- Exercise:
Some of the lines below need repeating. Reproduce exactly those between the lines holding "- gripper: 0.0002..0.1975" and "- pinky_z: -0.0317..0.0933", inclusive.

- Recorded data:
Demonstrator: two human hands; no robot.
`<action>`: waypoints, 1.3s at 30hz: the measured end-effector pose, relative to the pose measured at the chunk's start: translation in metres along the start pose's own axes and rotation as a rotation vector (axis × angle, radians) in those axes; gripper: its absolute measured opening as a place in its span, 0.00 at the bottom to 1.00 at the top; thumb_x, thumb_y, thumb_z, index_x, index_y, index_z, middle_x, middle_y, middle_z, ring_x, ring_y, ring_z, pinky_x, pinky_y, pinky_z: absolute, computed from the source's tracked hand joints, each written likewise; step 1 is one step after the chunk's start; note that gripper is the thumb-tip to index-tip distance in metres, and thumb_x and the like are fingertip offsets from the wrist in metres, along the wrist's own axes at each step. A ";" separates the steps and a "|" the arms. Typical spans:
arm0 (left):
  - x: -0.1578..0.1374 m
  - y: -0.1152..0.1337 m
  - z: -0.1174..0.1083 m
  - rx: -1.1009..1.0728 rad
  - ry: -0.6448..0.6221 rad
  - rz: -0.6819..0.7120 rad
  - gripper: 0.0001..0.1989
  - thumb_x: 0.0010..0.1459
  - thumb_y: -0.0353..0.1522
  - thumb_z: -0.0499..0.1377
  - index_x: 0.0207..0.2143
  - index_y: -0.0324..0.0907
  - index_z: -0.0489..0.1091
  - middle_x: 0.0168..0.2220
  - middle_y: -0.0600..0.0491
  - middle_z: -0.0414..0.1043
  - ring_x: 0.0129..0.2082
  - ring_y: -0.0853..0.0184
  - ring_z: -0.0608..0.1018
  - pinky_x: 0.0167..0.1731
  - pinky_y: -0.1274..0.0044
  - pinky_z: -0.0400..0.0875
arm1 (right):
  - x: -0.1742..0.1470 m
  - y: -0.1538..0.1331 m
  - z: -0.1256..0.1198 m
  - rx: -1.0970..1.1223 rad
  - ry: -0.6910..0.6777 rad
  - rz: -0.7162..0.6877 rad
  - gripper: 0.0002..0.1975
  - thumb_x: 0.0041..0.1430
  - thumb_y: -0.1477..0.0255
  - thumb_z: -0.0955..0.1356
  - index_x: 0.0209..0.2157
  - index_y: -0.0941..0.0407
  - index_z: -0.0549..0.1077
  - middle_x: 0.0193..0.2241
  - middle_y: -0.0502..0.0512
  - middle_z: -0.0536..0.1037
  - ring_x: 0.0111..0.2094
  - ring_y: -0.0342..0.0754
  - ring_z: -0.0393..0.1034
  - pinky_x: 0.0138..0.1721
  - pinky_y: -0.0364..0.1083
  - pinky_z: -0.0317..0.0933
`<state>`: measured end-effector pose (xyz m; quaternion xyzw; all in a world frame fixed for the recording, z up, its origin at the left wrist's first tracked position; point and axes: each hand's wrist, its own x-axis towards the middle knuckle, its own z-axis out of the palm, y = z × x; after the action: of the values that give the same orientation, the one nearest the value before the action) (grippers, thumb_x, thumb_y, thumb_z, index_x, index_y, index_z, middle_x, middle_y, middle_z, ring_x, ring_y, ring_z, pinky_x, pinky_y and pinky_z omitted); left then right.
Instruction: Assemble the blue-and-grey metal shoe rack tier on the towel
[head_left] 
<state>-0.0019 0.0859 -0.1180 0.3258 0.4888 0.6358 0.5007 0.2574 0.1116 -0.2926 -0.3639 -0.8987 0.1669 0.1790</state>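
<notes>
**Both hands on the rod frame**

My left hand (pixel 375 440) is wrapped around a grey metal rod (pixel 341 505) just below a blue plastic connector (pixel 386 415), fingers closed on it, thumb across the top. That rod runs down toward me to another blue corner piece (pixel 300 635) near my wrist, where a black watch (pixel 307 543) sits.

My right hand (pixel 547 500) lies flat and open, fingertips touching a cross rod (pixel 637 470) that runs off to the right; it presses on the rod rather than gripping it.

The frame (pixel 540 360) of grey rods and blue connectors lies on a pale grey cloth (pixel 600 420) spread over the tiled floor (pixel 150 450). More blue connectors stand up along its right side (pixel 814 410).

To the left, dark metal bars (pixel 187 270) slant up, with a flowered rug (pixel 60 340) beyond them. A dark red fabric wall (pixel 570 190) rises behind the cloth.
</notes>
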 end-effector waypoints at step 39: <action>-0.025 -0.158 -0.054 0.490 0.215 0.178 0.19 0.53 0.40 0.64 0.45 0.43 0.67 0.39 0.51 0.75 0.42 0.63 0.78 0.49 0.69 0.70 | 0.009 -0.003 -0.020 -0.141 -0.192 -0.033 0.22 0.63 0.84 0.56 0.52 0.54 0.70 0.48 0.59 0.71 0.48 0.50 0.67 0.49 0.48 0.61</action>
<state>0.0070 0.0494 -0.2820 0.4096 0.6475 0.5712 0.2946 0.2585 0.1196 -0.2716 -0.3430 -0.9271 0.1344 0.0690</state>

- Answer to this exercise:
  - gripper: 0.0002..0.1975
  - thumb_x: 0.0041..0.1430
  - thumb_y: -0.1477..0.0255
  - thumb_z: -0.0955..0.1356
  - index_x: 0.0209..0.2157
  - index_y: -0.0941..0.0407
  - index_z: -0.0549..0.1077
  - middle_x: 0.0193..0.2241
  - middle_y: -0.0502..0.0512
  - middle_z: -0.0536..0.1037
  - ring_x: 0.0111..0.2094
  - ring_y: -0.0342..0.0754
  - ring_z: -0.0393..0.1034
  - pinky_x: 0.0138..0.1721
  - pinky_y: -0.0364..0.1083
  - pinky_z: -0.0317..0.0933

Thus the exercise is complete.